The first part deals with why people laugh. Sigmund Freud says that Laughter is a discharge of psychical energy. Physiologists such as Herbert Spencer say that nervous excitation brings the muscle movement of laughter. Evolutionists believe that laughter has to do with early mans' reaction to a hostile threat. Smith points out that all the theories have to with tension. Comedy comes from the release of tension.
Consistency is very important. Each show uses a certain type of comedy.
The comedy is of the show might by slapstick, dry wit, or oddball. Switching types from scene to scene confuses the audience. There is a phrase called "writer's hand." It is used when a line seems unnatural for a character. If an episode of "Friends," had Joey making a joke about Shakespeare, it would seem unnatural. It is as if someone else came up with the joke and he is repeating it.
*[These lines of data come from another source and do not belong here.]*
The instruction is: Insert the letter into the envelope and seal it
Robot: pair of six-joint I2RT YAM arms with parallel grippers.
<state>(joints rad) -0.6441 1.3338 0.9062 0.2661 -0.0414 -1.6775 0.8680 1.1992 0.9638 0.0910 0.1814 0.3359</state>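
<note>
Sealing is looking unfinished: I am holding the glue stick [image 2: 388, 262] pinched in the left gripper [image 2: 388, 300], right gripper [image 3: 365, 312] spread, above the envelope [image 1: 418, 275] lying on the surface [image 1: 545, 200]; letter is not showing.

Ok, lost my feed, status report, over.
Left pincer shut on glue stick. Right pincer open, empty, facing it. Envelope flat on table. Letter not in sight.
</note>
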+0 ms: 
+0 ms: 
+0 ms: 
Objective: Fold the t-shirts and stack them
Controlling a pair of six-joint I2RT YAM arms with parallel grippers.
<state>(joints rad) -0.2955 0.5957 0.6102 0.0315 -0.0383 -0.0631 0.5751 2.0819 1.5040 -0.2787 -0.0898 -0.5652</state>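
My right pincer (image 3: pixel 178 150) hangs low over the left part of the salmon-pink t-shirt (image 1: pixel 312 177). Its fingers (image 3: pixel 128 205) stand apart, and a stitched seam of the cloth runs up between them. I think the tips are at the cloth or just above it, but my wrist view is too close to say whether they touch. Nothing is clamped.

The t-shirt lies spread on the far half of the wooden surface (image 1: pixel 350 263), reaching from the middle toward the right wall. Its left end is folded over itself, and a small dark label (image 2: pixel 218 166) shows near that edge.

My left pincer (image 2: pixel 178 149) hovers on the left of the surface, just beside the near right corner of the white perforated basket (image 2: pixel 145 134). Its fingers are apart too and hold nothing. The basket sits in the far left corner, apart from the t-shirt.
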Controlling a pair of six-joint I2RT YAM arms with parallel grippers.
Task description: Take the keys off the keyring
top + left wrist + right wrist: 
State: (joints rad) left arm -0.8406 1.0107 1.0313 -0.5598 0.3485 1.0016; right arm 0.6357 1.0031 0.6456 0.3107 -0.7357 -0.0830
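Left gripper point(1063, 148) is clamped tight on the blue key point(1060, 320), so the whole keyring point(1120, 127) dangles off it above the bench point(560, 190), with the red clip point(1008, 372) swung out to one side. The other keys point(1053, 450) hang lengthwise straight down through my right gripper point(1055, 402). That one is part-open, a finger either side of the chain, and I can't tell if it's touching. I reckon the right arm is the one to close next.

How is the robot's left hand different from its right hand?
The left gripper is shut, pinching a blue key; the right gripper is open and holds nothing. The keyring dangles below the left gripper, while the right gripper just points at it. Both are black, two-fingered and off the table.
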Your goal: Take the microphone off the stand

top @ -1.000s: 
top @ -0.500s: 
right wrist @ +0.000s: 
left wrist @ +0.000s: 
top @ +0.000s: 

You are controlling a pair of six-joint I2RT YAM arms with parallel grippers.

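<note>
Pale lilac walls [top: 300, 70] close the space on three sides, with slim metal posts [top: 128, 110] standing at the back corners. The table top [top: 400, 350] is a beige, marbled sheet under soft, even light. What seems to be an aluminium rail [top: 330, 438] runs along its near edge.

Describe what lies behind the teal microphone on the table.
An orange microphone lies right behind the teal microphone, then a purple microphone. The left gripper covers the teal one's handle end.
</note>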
The book gives summaries of different predicaments the characters in a sitcom can go through. These predicaments help to create tension. Smith has examples of shows to illustrate each plot point. One is called "Time Bomb." This is where a character has an impossible deadline to meet. When he or she tries to finish to project hilarity ensues.
There is a plot devise called "The Misunderstanding." One on the characters hears a conversation and acts on the misinterpreted...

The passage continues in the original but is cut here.